§ Your instructions: Check the material that follows and say how many lines include the string "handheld", giving the number alone.

§ Records supplied:
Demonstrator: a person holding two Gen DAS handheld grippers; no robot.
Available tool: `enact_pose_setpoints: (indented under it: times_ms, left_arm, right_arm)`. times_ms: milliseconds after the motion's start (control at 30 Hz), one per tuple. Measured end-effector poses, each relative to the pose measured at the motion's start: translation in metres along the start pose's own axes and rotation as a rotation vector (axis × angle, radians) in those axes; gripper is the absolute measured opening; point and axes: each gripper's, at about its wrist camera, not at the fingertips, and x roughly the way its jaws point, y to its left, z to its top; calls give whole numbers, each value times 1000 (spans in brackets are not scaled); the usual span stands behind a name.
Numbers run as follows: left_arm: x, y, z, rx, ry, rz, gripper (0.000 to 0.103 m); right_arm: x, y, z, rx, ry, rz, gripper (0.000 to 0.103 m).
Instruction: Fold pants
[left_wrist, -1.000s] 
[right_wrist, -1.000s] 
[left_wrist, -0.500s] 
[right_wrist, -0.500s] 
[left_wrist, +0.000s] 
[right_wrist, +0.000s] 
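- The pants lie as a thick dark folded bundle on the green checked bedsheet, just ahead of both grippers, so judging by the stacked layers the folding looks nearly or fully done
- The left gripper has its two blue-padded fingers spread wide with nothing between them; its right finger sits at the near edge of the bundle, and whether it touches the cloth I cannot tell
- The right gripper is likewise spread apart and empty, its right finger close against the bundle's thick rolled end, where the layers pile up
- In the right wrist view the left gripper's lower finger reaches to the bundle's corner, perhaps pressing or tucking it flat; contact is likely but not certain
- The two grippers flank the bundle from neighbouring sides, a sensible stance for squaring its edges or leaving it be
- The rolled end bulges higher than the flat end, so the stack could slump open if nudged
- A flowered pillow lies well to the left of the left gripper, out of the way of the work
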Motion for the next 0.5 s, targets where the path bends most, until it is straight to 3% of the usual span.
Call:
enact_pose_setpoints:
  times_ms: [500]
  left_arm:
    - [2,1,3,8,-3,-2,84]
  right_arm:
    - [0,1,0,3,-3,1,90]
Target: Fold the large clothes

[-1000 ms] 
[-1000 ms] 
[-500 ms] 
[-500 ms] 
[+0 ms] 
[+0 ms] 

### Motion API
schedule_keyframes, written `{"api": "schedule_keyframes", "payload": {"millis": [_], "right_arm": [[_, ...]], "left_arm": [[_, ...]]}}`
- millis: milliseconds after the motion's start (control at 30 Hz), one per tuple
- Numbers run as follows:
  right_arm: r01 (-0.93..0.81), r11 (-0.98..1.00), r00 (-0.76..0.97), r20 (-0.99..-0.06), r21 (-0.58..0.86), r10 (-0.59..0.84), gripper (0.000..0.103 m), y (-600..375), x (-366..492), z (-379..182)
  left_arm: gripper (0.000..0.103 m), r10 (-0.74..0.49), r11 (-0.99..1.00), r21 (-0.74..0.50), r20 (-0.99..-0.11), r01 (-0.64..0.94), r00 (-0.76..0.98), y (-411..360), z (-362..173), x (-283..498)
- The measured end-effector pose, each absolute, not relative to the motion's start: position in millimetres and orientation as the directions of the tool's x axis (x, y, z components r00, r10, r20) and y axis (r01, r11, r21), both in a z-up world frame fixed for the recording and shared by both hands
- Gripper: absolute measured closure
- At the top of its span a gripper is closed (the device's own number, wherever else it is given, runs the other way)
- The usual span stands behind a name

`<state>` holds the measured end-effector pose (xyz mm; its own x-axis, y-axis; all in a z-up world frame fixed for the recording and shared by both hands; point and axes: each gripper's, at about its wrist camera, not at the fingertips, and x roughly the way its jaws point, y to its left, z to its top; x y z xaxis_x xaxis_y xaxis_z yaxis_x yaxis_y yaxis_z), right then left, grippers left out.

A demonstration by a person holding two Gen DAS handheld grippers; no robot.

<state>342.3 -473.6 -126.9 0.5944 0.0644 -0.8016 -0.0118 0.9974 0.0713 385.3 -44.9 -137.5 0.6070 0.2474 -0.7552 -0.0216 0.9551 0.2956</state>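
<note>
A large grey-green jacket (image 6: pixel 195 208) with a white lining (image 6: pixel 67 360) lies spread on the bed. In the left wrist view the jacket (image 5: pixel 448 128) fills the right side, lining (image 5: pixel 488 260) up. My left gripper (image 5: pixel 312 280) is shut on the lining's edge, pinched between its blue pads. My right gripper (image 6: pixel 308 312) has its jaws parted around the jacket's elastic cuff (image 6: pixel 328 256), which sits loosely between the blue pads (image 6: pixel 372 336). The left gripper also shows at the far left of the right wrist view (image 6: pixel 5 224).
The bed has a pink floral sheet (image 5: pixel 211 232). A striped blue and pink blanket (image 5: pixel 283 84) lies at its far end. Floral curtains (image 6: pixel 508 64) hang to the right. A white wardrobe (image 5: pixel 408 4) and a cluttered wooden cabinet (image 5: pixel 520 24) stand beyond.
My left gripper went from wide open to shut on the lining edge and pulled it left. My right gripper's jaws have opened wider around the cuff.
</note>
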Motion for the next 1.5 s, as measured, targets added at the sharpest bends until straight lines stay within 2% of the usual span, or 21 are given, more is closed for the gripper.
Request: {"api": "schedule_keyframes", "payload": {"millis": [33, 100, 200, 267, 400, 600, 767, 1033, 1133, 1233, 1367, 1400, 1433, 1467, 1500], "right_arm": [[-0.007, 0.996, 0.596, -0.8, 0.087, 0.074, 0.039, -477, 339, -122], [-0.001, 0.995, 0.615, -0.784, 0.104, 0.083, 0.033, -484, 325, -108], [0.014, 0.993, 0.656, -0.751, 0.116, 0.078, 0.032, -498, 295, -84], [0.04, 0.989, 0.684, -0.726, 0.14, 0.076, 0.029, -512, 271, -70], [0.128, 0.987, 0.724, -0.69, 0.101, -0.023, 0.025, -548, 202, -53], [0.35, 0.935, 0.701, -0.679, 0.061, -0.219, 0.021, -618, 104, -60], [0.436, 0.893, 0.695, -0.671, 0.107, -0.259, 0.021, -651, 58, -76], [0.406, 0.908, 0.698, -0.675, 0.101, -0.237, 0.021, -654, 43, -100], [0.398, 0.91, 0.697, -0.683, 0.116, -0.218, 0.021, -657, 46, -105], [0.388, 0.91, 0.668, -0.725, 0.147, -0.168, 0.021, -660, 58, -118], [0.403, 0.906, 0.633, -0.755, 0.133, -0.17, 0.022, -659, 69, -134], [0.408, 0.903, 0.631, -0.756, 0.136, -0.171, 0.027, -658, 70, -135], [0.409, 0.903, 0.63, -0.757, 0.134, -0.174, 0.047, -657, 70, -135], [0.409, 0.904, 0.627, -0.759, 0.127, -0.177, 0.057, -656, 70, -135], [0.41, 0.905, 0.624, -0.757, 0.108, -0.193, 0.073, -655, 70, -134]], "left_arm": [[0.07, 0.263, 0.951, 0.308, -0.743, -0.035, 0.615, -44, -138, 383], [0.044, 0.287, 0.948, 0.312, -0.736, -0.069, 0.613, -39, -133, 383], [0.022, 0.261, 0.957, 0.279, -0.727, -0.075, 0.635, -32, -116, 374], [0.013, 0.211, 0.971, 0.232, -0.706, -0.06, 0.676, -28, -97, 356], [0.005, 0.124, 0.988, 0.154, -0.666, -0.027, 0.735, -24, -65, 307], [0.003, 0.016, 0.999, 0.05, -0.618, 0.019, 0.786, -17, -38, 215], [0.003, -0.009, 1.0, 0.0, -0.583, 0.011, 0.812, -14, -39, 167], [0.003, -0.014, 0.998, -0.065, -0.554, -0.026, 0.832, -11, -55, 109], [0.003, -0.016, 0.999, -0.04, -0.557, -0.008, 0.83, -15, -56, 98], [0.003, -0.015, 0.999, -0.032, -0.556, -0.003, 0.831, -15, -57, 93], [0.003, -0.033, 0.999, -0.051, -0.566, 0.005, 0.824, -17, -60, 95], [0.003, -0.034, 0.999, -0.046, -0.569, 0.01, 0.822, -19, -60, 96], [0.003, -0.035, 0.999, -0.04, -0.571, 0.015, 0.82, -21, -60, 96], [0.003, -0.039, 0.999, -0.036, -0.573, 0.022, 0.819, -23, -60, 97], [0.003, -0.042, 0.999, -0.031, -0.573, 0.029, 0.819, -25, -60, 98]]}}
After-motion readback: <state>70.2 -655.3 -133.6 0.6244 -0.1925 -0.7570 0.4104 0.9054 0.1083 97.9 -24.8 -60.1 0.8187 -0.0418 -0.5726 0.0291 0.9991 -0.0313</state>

§ Solution: 2